» **Work request**
Each line of the listing should be reproduced exactly.
-------- Recorded information
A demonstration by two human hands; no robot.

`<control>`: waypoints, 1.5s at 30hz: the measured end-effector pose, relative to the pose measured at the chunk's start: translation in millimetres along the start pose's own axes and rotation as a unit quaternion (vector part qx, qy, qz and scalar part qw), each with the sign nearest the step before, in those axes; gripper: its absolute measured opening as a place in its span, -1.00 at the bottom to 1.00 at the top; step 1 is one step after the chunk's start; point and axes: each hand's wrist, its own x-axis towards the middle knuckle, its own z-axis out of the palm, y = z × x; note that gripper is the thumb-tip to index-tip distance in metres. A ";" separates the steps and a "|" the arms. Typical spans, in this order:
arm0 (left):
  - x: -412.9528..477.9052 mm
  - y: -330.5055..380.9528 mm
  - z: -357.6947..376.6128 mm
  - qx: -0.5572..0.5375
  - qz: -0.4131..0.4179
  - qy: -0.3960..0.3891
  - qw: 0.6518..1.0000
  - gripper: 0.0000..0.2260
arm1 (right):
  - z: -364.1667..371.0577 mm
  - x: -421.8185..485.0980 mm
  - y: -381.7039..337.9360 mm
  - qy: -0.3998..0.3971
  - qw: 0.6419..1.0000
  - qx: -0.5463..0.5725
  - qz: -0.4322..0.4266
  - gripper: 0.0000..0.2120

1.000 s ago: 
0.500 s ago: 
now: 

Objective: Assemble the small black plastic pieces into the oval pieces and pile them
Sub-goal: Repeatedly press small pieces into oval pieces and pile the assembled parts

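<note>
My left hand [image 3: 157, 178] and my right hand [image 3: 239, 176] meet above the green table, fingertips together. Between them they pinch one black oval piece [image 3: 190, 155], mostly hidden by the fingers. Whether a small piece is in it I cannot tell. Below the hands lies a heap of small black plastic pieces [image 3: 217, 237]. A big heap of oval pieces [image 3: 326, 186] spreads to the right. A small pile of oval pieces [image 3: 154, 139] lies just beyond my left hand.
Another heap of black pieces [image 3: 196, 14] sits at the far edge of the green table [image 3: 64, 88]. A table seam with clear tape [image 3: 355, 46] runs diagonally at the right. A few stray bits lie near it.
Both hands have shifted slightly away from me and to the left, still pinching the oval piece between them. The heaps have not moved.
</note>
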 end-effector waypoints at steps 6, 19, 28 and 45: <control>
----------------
» **Written solution**
A demonstration by two human hands; no robot.

`<control>`: waypoints, 1.5s at 30hz: the measured end-effector pose, relative to the pose measured at the chunk's start: translation in millimetres along the start pose's own axes and rotation as a unit quaternion (vector part qx, qy, qz and scalar part qw), each with the sign nearest the step before, in those axes; gripper: its absolute measured opening as a place in its span, -1.00 at the bottom to 1.00 at the top; step 1 is one step after the chunk's start; point and axes: each hand's wrist, its own x-axis towards the middle knuckle, its own z-axis out of the palm, y = z × x; note that gripper is the thumb-tip to index-tip distance in metres. A ";" separates the steps and a "|" the arms. Typical spans, in this order:
arm0 (left):
  - x: -412.9528..477.9052 mm
  - y: -330.5055..380.9528 mm
  - z: -357.6947..376.6128 mm
  - qx: -0.5572..0.5375
  - qz: -0.4131..0.4179
  - qy: -0.3960..0.3891
  - qw: 0.6518..1.0000
  - gripper: 0.0000..0.2260
arm1 (right):
  - z: -364.1667..371.0577 mm
  - x: -421.8185..485.0980 mm
  - y: -381.7039..337.9360 mm
  - qy: -0.3998..0.3971
  - qw: 0.6419..1.0000
  - qx: -0.5463..0.5725
  - qz: -0.4322..0.4266
  - gripper: 0.0000..0.2120

1.000 s ago: 
0.500 s ago: 
now: 

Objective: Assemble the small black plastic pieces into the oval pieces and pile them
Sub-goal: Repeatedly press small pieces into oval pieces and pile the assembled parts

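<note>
My left hand [image 3: 157, 178] and my right hand [image 3: 239, 176] meet above the green table, fingertips together. Between them they pinch one black oval piece [image 3: 190, 155], mostly hidden by the fingers. Whether a small piece is in it I cannot tell. Below the hands lies a heap of small black plastic pieces [image 3: 217, 237]. A big heap of oval pieces [image 3: 326, 186] spreads to the right. A small pile of oval pieces [image 3: 154, 139] lies just beyond my left hand.
Another heap of black pieces [image 3: 196, 14] sits at the far edge of the green table [image 3: 64, 88]. A table seam with clear tape [image 3: 355, 46] runs diagonally at the right. A few stray bits lie near it.
Both hands have shifted slightly away from me and to the left, still pinching the oval piece between them. The heaps have not moved.
</note>
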 end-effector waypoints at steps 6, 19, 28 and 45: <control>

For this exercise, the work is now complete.